# EXERCISE DIRECTIONS:
Pictures in the data below are not part of the copy; transcribe everything else exactly.

--*--

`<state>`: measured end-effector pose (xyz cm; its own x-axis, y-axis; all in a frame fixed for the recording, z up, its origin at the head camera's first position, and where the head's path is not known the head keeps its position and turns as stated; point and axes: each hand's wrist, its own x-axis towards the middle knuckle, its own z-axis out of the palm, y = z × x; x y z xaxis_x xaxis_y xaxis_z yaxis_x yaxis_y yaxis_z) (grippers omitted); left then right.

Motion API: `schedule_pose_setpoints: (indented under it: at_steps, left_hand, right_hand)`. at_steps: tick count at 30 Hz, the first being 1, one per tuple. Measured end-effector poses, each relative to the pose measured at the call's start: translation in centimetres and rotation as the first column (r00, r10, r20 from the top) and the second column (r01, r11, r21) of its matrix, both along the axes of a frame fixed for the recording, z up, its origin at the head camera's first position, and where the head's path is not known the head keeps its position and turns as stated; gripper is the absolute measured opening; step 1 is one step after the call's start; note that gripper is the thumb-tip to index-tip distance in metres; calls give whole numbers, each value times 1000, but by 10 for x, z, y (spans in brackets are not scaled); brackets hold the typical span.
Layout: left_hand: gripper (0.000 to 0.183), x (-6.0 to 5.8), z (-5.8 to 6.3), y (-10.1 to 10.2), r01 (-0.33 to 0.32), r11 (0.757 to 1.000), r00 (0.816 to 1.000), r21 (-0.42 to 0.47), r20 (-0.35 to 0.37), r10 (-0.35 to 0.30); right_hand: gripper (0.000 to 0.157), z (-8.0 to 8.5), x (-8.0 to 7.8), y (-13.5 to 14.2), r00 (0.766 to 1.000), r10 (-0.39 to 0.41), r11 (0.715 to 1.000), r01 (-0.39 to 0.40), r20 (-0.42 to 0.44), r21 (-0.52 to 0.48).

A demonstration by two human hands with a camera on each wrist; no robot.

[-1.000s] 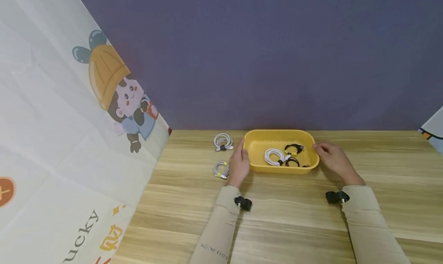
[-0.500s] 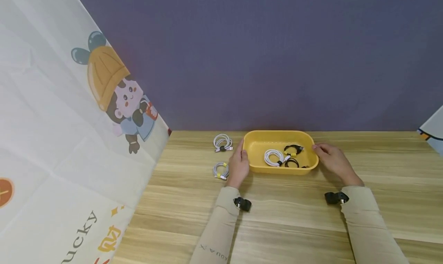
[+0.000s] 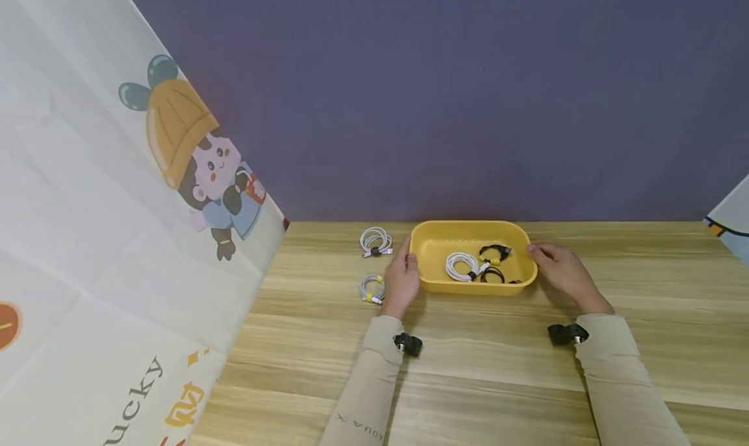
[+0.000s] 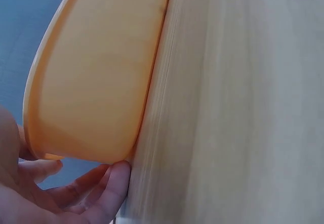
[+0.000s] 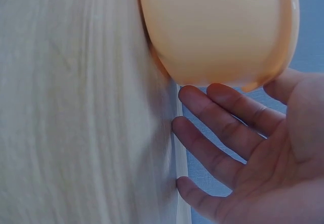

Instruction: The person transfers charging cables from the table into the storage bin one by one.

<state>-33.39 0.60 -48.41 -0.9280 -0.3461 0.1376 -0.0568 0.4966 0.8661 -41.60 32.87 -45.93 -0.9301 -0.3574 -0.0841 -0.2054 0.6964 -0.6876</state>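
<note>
A yellow tray [image 3: 462, 288] is set at the far side of the wood-grain surface [image 3: 486, 355], just in front of a dark purple wall [image 3: 468, 95], and seems to be resting flat. Its left end is gripped by the left hand [image 3: 401, 282], with the fingers curled against the end wall. Its right rim is pinched between the thumb and first fingers of the right hand [image 3: 563, 270], while the last two fingers are spread loosely away from the tray.

Three coils are contained in the tray: a white cable [image 3: 452, 264], a black cable with a yellow tie [image 3: 495, 261] and a thin black cable [image 3: 493, 268], all gathered toward its right half. Two more coils are left outside, to the left of the tray: a white-and-black-tied cable [image 3: 376, 251] and, nearer, a grey cable [image 3: 363, 288] beside the left hand. By judgement, the placing of three coils is done and two are not yet inside; whether the tray is being shifted or merely steadied cannot be told.

The coils are not shown in either wrist view. The left thumb is mostly hidden there by the rim, the plug ends are too small to identify, and both sleeves are cut off below.
</note>
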Motion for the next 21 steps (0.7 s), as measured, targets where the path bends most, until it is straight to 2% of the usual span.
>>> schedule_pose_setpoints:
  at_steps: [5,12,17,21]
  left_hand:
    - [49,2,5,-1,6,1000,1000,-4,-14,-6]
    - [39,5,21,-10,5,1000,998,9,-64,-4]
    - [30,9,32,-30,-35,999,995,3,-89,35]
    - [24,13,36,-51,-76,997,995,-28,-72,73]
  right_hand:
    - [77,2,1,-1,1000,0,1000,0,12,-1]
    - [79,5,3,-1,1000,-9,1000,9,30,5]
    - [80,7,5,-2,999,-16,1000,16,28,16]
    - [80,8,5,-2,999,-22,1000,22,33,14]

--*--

# RESULT FOR THIS EXERCISE:
`<state>`: measured end-effector pose (xyz cm; its own x-axis, y-axis; all in a frame fixed for the recording, z up, its origin at the head camera's first position, and where the head's path is not known the head keeps its position and turns as stated; point and axes: each hand's wrist, its own x-axis towards the middle knuckle, its own z-axis out of the palm, y = z × x; x y z xaxis_x xaxis_y xaxis_z yaxis_x yaxis_y yaxis_z) (grippers omitted); left then right.

Motion API: `schedule_pose_setpoints: (indented under it: at_steps, left_hand, right_hand)`. at_steps: tick count at 30 Hz, the first being 1, one per tuple. Measured end-effector poses, each relative to the pose measured at the call's start: translation in centimetres and rotation as the first column (r00, r10, r20 from the top) and the second column (r01, r11, r21) of its matrix, both along the axes of a frame fixed for the recording, z up, its origin at the head camera's first position, and where the head's path is not known the head keeps its position and turns as stated; gripper is the absolute measured opening; step 1 is one step after the call's start; note that gripper is the thumb-tip to index-tip distance in metres; calls give whole numbers, each value times 1000, but by 10 for x, z, y (spans in brackets are not scaled); brackets hold the typical span.
Layout: left_hand: gripper (0.000 to 0.183), x (-6.0 to 5.8), z (-5.8 to 6.3), y (-10.1 to 10.2), r01 (-0.33 to 0.32), r11 (0.757 to 1.000), r00 (0.816 to 1.000), r21 (-0.42 to 0.47), r20 (-0.35 to 0.37), r10 (-0.35 to 0.30); right_hand: gripper (0.000 to 0.157), z (-8.0 to 8.5), x (-8.0 to 7.8), y (-13.5 to 14.2), r00 (0.766 to 1.000), r10 (-0.39 to 0.41), r11 (0.715 to 1.000), r01 (-0.39 to 0.40), r20 (-0.42 to 0.44), r21 (-0.52 to 0.48).

A demonstration by two human hands with a camera on each wrist; no robot.

[-1.000s] 
[-0.500s] 
[+0.000s] 
[+0.000s] 
[+0.000s] 

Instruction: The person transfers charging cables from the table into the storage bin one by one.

<state>-33.39 0.60 -48.41 -0.9280 -0.3461 0.1376 -0.0568 0.4966 0.8661 -41.60 32.87 -45.93 -0.9301 -0.3574 -0.0841 -0.2054 0.6964 -0.6876</state>
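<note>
A yellow tray [image 3: 462, 288] is set at the far side of the wood-grain surface [image 3: 486, 355], just in front of a dark purple wall [image 3: 468, 95], and seems to be resting flat. Its left end is gripped by the left hand [image 3: 401, 282], with the fingers curled against the end wall. Its right rim is pinched between the thumb and first fingers of the right hand [image 3: 563, 270], while the last two fingers are spread loosely away from the tray.

Three coils are contained in the tray: a white cable [image 3: 452, 264], a black cable with a yellow tie [image 3: 495, 261] and a thin black cable [image 3: 493, 268], all gathered toward its right half. Two more coils are left outside, to the left of the tray: a white-and-black-tied cable [image 3: 376, 251] and, nearer, a grey cable [image 3: 363, 288] beside the left hand. By judgement, the placing of three coils is done and two are not yet inside; whether the tray is being shifted or merely steadied cannot be told.

The coils are not shown in either wrist view. The left thumb is mostly hidden there by the rim, the plug ends are too small to identify, and both sleeves are cut off below.
</note>
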Motion for the next 21 steps (0.7 s), as measured, targets where the path bends most, until it is straight to 2% of the usual span.
>>> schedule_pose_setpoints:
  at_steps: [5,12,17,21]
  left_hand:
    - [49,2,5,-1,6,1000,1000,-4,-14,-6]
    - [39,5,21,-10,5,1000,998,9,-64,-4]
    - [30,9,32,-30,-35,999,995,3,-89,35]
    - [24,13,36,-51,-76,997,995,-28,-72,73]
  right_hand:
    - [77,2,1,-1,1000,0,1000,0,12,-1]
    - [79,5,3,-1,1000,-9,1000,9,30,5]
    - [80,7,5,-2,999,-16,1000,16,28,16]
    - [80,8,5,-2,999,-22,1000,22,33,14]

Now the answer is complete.